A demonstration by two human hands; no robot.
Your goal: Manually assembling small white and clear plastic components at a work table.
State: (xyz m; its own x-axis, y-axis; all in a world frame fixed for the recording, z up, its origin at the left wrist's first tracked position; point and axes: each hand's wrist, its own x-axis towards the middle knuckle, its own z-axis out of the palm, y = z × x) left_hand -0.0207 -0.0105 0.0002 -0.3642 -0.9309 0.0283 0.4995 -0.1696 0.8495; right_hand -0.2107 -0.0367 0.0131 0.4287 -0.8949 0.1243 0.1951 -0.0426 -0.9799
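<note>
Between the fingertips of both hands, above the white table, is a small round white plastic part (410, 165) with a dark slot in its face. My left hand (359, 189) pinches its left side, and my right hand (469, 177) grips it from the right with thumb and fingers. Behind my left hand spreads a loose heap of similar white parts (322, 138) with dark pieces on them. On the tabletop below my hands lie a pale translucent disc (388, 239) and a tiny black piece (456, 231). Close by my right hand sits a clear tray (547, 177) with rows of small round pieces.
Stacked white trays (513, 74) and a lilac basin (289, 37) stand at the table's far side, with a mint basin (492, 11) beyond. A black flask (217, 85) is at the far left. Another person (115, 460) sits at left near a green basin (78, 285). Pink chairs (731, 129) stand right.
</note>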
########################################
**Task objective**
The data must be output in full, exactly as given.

**Exercise answer**
A demonstration by two human hands; no robot.
Your goal: Manually assembling small white and clear plastic components at a work table.
State: (xyz m; its own x-axis, y-axis; all in a world frame fixed for the recording, z up, its origin at the left wrist's first tracked position; point and axes: each hand's wrist, its own x-axis towards the middle knuckle, its own z-axis out of the palm, y = z × x) left_hand -0.0207 -0.0105 0.0002 -0.3642 -0.9309 0.0283 0.4995 -0.1696 0.8495; right_hand -0.2107 -0.0367 0.0131 0.4287 -0.8949 0.1243 0.1951 -0.0426 -0.9799
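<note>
Between the fingertips of both hands, above the white table, is a small round white plastic part (410, 165) with a dark slot in its face. My left hand (359, 189) pinches its left side, and my right hand (469, 177) grips it from the right with thumb and fingers. Behind my left hand spreads a loose heap of similar white parts (322, 138) with dark pieces on them. On the tabletop below my hands lie a pale translucent disc (388, 239) and a tiny black piece (456, 231). Close by my right hand sits a clear tray (547, 177) with rows of small round pieces.
Stacked white trays (513, 74) and a lilac basin (289, 37) stand at the table's far side, with a mint basin (492, 11) beyond. A black flask (217, 85) is at the far left. Another person (115, 460) sits at left near a green basin (78, 285). Pink chairs (731, 129) stand right.
</note>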

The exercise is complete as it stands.